The [trial] court analyzed Ames's claims under McDonnell Douglas Corp. v. Green (1973), which establishes the traditional framework for evaluating disparate-treatment claims that rest on circumstantial evidence. At the first step of that framework, the plaintiff must make a prima facie showing that the defendant acted with a discriminatory motive. Relying on Circuit precedent, the District Court concluded that Ames had failed to make that showing because she had not presented evidence of "'background circumstances'" suggesting that the agency was the rare employer who discriminates against members of a majority group. Without that evidence, the court held, plaintiffs who are members of majority groups—including heterosexual plaintiffs, like Ames—could not discharge their evidentiary burden at the first step of the McDonnell Douglas inquiry. The Sixth Circuit affirmed….
As a textual matter, Title VII's disparate-treatment provision draws no distinctions between majority-group plaintiffs and minority-group plaintiffs.
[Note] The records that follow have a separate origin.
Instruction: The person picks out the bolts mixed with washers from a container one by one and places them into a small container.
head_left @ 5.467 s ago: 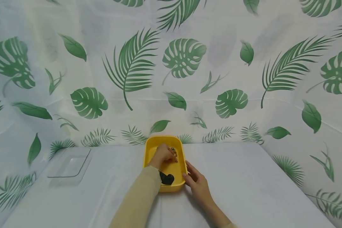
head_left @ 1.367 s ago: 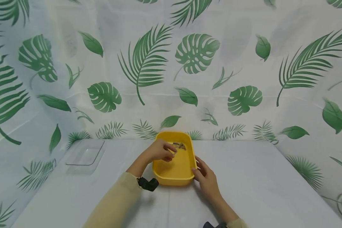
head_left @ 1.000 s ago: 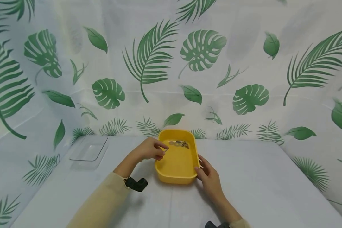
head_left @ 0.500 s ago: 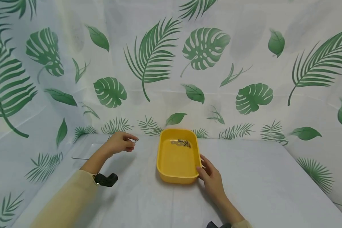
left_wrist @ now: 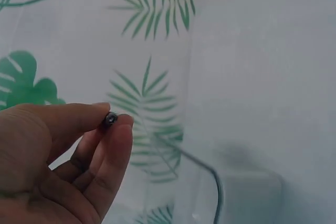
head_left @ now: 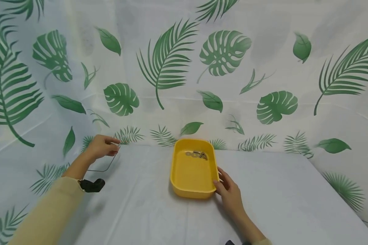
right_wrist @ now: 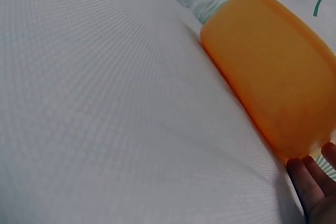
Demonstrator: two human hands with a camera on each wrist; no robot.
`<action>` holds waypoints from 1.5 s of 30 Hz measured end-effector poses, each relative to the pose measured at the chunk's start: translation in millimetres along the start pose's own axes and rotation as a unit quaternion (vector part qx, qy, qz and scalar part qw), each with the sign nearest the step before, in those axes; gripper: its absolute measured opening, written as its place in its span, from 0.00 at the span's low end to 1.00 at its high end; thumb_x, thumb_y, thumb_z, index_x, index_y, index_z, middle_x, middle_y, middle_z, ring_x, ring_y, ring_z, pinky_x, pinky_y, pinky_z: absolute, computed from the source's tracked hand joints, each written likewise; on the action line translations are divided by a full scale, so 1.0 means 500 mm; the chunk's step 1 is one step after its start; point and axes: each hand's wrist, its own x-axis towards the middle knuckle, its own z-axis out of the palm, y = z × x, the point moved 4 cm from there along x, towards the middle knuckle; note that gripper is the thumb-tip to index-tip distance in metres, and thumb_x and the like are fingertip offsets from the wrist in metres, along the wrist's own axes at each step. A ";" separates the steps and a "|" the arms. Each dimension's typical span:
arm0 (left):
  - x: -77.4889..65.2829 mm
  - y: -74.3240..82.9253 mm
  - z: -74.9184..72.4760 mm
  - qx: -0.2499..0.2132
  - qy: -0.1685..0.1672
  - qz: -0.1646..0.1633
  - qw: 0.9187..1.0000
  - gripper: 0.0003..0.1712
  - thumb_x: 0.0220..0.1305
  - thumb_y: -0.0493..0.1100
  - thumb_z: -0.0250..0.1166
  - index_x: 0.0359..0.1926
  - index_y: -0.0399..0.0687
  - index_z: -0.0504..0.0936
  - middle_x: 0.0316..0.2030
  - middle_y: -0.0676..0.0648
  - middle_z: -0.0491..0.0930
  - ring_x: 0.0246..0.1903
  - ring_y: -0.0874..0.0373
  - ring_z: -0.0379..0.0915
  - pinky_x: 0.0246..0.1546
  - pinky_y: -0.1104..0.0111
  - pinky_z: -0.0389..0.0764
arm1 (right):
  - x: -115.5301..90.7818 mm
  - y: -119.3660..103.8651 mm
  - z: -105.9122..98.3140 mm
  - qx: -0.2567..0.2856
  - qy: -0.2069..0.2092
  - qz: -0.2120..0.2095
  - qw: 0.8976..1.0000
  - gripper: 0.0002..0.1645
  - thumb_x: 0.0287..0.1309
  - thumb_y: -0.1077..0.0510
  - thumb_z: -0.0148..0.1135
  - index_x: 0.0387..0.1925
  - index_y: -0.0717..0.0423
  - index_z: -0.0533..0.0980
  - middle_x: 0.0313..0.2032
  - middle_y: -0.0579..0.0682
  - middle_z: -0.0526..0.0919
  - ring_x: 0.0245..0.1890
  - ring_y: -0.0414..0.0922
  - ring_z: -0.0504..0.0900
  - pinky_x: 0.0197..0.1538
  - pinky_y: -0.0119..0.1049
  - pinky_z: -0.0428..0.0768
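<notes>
My left hand (head_left: 100, 147) is over the clear plastic box (head_left: 102, 170) at the table's left and hides much of it. Between thumb and fingertips it pinches a small metal screw (left_wrist: 110, 119), seen nearly end-on in the left wrist view. My right hand (head_left: 230, 194) grips the right side of a yellow plastic tub (head_left: 193, 178), thumb at the rim and fingers against the outer wall. At the tub's far end lie several small screws (head_left: 203, 156) and flat washers (head_left: 188, 153).
A white cloth (head_left: 141, 204) covers the table. Behind it hangs a white backdrop (head_left: 178, 119) printed with green leaves. A black wrist camera (head_left: 92, 185) sits on the left wrist. The yellow tub stands mid-table near the back edge.
My left hand was inside the yellow tub, came out pinching the screw, and moved left to above the clear box. The right hand has kept its hold on the tub.
</notes>
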 end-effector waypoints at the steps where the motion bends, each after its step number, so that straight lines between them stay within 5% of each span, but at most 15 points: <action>1: 0.002 -0.006 -0.005 0.006 0.003 -0.003 1.000 0.25 0.71 0.40 0.62 0.64 0.31 0.76 0.54 0.30 0.82 0.40 0.55 0.86 0.44 0.65 0.88 | 0.000 -0.001 -0.002 0.001 0.000 0.001 1.000 0.31 0.73 0.53 0.56 0.74 0.44 0.65 0.68 0.58 0.74 0.62 0.55 0.81 0.50 0.34 0.86; 9: 0.024 -0.061 -0.027 0.026 -0.003 -0.033 0.999 0.24 0.71 0.37 0.61 0.63 0.27 0.76 0.49 0.30 0.84 0.32 0.63 0.83 0.44 0.61 0.88 | -0.002 -0.003 -0.007 -0.003 0.001 0.007 1.000 0.31 0.73 0.53 0.56 0.74 0.43 0.65 0.68 0.58 0.75 0.61 0.55 0.81 0.51 0.33 0.86; 21: 0.049 -0.147 -0.027 0.058 0.005 -0.086 0.995 0.21 0.63 0.32 0.65 0.55 0.24 0.80 0.29 0.43 0.86 0.27 0.60 0.82 0.35 0.64 0.87 | -0.005 -0.002 0.005 0.006 0.004 0.002 1.000 0.32 0.73 0.56 0.56 0.75 0.50 0.63 0.67 0.63 0.75 0.62 0.57 0.80 0.51 0.35 0.86; 26: 0.053 -0.158 -0.019 0.093 -0.003 -0.087 0.992 0.20 0.61 0.33 0.65 0.53 0.26 0.81 0.29 0.43 0.85 0.28 0.58 0.79 0.32 0.66 0.83 | -0.012 -0.002 0.006 0.009 0.001 0.011 1.000 0.34 0.73 0.55 0.56 0.76 0.53 0.59 0.67 0.65 0.74 0.63 0.58 0.80 0.51 0.36 0.87; 38: 0.072 -0.165 0.002 0.076 0.004 -0.087 0.993 0.20 0.61 0.32 0.65 0.53 0.25 0.81 0.28 0.44 0.86 0.25 0.62 0.81 0.30 0.67 0.85 | -0.010 -0.010 0.002 0.002 0.011 0.011 1.000 0.34 0.73 0.54 0.56 0.76 0.51 0.59 0.67 0.63 0.75 0.62 0.57 0.81 0.51 0.37 0.87; 45: 0.079 -0.167 0.009 0.103 0.004 -0.092 0.990 0.17 0.62 0.34 0.66 0.50 0.28 0.84 0.30 0.44 0.85 0.29 0.58 0.77 0.30 0.69 0.79 | -0.009 -0.005 0.002 -0.002 0.018 0.015 1.000 0.34 0.73 0.55 0.56 0.76 0.51 0.60 0.66 0.63 0.76 0.61 0.57 0.81 0.51 0.36 0.87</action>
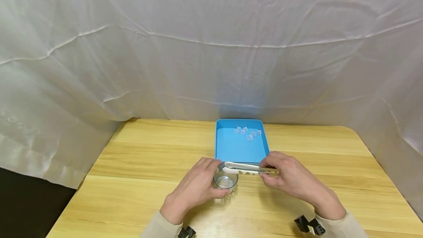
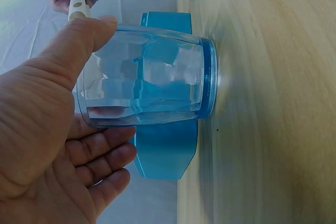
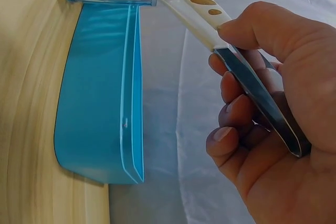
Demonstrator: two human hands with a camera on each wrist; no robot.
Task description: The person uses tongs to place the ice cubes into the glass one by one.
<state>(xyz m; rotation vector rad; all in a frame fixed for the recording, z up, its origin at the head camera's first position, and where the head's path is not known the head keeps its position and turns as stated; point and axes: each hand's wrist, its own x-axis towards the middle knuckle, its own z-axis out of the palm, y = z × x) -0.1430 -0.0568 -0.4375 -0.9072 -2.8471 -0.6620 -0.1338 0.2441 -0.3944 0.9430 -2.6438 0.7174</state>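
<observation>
My left hand (image 1: pixel 197 183) holds a clear drinking glass (image 1: pixel 226 183) near its rim, thumb on one side and fingers on the other. The glass stands upright on the table, and something pale and clear shows at its bottom. My right hand (image 1: pixel 292 176) grips a pair of tongs (image 3: pixel 251 90) with metal arms and white, perforated ends. In the head view those white ends reach left over the glass's mouth, close together. Whether they pinch anything I cannot tell. Behind the glass, several small clear cubes (image 1: pixel 253 134) lie in a blue tray (image 1: pixel 236 153).
The wooden table (image 1: pixel 148 157) carries the tray toward its back edge. A pale cloth curtain (image 1: pixel 198 65) hangs behind and around the table. Black mounts (image 1: pixel 308 225) are strapped at both wrists.
</observation>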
Rather, the provision
makes it unlawful "to fail or refuse to hire or to discharge any individual, or otherwise to discriminate against any individual with respect to his compensation, terms, conditions, or privileges of employment, because of such individual's race, color, religion, sex, or national origin." The "law's focus on individuals rather than groups [is] anything but academic." Bostock v. Clayton County (2020). By establishing the same protections for every "individual"—without regard to that individual's membership in a minority or majority group—Congress left no room for courts to impose special requirements on majority-group plaintiffs alone.
Justice Thomas, joined by Justice Gorsuch, joined the opinion, but added some further analysis criticizing the McDonell Douglas framework itself, and more broadly condemning "judges creating atextual legal rules and frameworks"; I may blog separately about that later.
Xiao Wang (U. Va. School of Law Supreme Court Litigation Clinic) represents plaintiff.